Omega 3 fatty acids can aid in reducing the risk of heart attacks, especially among African Americans, while vitamin D can reduce cancer deaths over time. These are among the long-awaited findings of the VITamin D and OmegA-3 TriaL (VITAL) study. VITAL is the first randomized clinical trial of a general population large enough to adequately address questions surrounding the effects of vitamin D and omega 3 fatty acids derived from fish oil, in high doses, on the risk of diseases such as heart attack, stroke and cancer.
Brigham and Women’s Hospital investigators leading VITAL conducted a placebo-controlled trial over the course of 5.3 years, resulting in “a treasure trove” of information on the effects of both supplements.
The team found that omega 3 fish oil reduced heart attack rates but did not affect the risk of stroke or cancer. In addition, vitamin D did not significantly affect heart attack, stroke or cancer incidence but was associated with a decrease in cancer deaths that started one to two years after participants had begun treatment.
According to the researchers, VITAL is one of only a few randomized trials on a diverse study population. The VITAL population was both racially and ethnically diverse and 20 percent of the participants were African American. The team found that the reduction of heart attack risk among those taking omega 3s was especially pronounced among African American participants, with a 77 percent reduction observed.
“We found that omega 3 supplements were associated with a dramatic reduction in risk of heart attacks among African Americans in our study. If this finding is confirmed and replicated, it may point to a very promising approach to reducing coronary risk among African Americans,” says JoAnn Manson, MD, DrPH, Chief of the Division of Preventive Medicine at the Brigham.
Supported by grants from, among others, the US National Institutes of Health, VITAL enrolled 25,871 men and women age 50 and older from across the US. Eligible participants had no history of cancer, heart attack, stroke, or other forms of cardiovascular disease at the time of enrollment.
While earlier trials have examined whether fish oil or other supplements may prevent heart attack or stroke in patients with a history of heart disease or at a very high risk of such disease, VITAL is the first large trial of omega 3 fatty acids for primary prevention. This relates topreventing the first occurrence of heart disease in a general population.

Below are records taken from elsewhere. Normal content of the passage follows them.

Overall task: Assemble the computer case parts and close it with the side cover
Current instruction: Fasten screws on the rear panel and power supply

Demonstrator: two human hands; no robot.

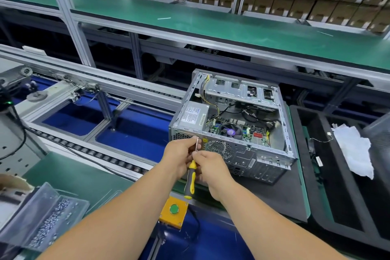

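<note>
At the near rear corner of the case (232, 124), which lies open side up on the dark mat (280, 194) right of the conveyor (88, 150), both hands work a screwdriver (191, 177). Left hand (179, 157) pinches the thin shaft up near the tip; right hand (211, 170) curls round the top of the yellow-black handle. Tip sits at the upper edge of the rear panel, just left of the fan grille (219, 149), by the power supply (194, 115). Whether a screw is on the tip, can't tell, too small. Step looks like driving a rear-panel screw, probably fixing the power supply. Board, cables and drive cage are in; no side cover on the case, none clearly in view. Task is well short of done. Next move calls for keeping the shaft square to the panel, steady push while turning, left fingers guiding so the tip doesn't slip. Screw tray (48, 219) sits near left for more.
</note>
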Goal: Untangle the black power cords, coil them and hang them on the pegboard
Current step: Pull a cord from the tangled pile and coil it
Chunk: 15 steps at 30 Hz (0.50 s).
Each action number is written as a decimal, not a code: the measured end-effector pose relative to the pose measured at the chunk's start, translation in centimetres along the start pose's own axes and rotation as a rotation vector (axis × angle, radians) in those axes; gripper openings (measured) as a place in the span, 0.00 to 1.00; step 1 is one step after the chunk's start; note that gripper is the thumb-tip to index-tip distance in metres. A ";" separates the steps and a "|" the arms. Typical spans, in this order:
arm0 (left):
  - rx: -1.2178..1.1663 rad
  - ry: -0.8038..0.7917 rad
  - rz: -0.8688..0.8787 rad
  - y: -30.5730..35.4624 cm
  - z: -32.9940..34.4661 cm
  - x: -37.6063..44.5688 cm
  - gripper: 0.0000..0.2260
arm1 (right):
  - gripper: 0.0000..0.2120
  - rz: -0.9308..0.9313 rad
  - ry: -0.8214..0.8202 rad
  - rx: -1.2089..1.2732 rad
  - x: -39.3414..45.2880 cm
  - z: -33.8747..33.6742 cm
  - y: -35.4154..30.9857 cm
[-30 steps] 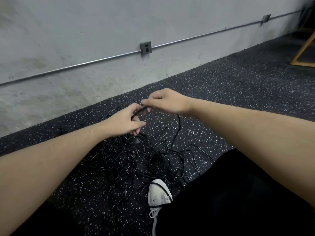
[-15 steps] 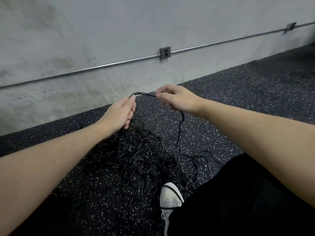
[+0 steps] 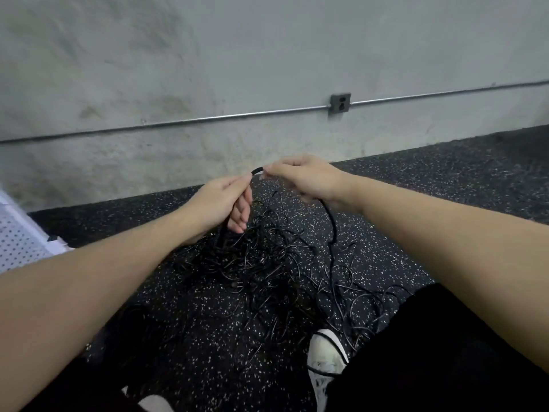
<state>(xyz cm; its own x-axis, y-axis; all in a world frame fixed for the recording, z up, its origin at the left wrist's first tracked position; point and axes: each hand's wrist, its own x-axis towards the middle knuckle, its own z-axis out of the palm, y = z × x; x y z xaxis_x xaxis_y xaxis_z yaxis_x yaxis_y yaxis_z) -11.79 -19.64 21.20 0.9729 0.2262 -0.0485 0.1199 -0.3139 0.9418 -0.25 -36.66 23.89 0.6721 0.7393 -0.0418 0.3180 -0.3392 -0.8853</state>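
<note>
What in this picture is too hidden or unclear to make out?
- Head view: the left hand covers its part of the black cord, so its hold is unclear.
- The tangled pile of cords: how many there are cannot be counted; strands overlap.
- White pegboard: cut off by the left edge.
- White shoe: partly covered by the black trouser leg.

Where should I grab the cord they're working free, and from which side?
Take the raised cord on the short arched span between the left hand and right hand, coming from above. That stretch is lifted clear of the tangled pile on the floor, so fingers can probably close round one strand alone.
</note>
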 end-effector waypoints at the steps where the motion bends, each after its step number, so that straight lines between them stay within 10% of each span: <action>1: -0.009 0.017 -0.006 0.0 -0.4 -0.3 0.19 | 0.15 0.008 0.006 -0.002 0.4 0.6 -0.4; 15: -0.157 0.032 -0.041 -1.9 -2.9 -1.8 0.07 | 0.11 0.101 0.132 0.633 6.9 8.7 -4.7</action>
<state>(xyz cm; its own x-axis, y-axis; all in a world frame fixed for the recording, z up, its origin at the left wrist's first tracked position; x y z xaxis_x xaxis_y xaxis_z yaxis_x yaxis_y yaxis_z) -14.30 -16.76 20.48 0.9608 0.2656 -0.0795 0.1242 -0.1562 0.9799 -2.89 -24.91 23.77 0.7676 0.6300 -0.1177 -0.1790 0.0344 -0.9832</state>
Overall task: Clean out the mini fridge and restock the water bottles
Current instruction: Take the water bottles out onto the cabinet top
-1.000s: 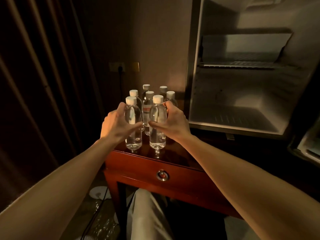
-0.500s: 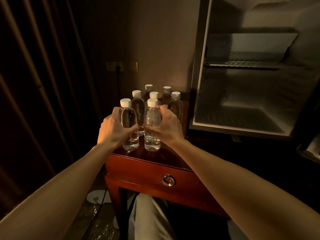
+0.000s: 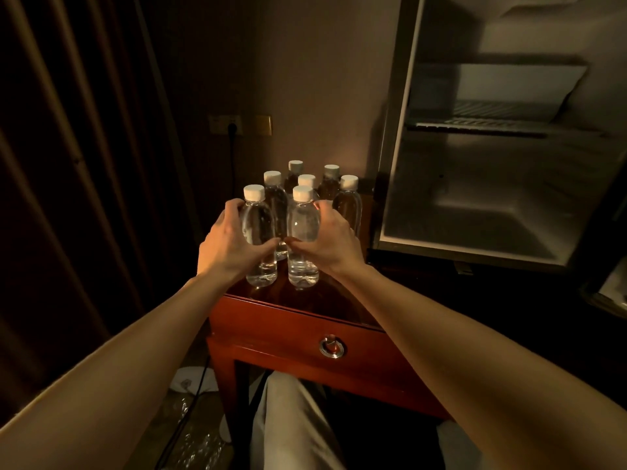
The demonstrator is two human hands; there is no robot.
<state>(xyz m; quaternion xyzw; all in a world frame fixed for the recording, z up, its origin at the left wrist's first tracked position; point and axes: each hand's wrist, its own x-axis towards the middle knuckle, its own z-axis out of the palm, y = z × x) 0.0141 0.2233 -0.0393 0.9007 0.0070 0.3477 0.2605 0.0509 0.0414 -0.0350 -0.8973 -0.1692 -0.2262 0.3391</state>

VITAL was designed to test the independent effects of vitamin D and omega 3 supplements, as well as to test for synergy between the two. Participants were divided into four groups: vitamin D (2000 IU/day of vitamin D [cholecalciferol]) plus omega 3s (1g/day of Omacor [known as Lovaza in the US]); vitamin D plus placebo omega 3s; omega 3s plus placebo vitamin D; and placebos for both.
Researchers compared those who received active omega 3s with those who received placebo. After a median of five years of treatment, 805 participants had suffered a major adverse cardiovascular event, such as a heart attack or stroke (386 in the omega 3 group and 419 in the placebo group). While these rates did not statistically differ, VITAL found a significant 28 percent reduction in risk of heart attack among participants taking the omega 3 fatty acid supplements (145 cases in the omega 3 group and 200 in the placebo group).
This effect was greater among people who had a lower fish intake (a 40 percent reduction). No significant differences were seen for cancer outcomes. The research team also examined the effect of vitamin D on cancer rates. A total of 1,617 participants were diagnosed with cancer by the end of the study; 793 had been taking vitamin D and 824 had been taking the placebo – a non-significant difference. Rates of specific forms of cancer – including breast, prostate and colorectal cancer – did not differ significantly between groups.
However, when the team examined rates after participants had been taking supplements for at least two years, they found that cancer deaths were significantly reduced by 25 percent among those taking vitamin D. No differences were seen for cardiovascular outcomes with vitamin D.
In addition to cardiovascular disease and cancer outcomes, VITAL will report on the effects of vitamin D and omega 3s on rates of diabetes, cognitive function, autoimmune disease, respiratory infections, depression and more in the months ahead.
“Medical and public health authorities may look at the study results and decide if clinical guidelines should be updated. In the meantime, if you’re already taking one or both of these supplements, there’s no clear reason to stop. If you want to consider starting, our recommendation is to talk with your healthcare provider, but this does not need to be done on an urgent basis,” Manson concludes.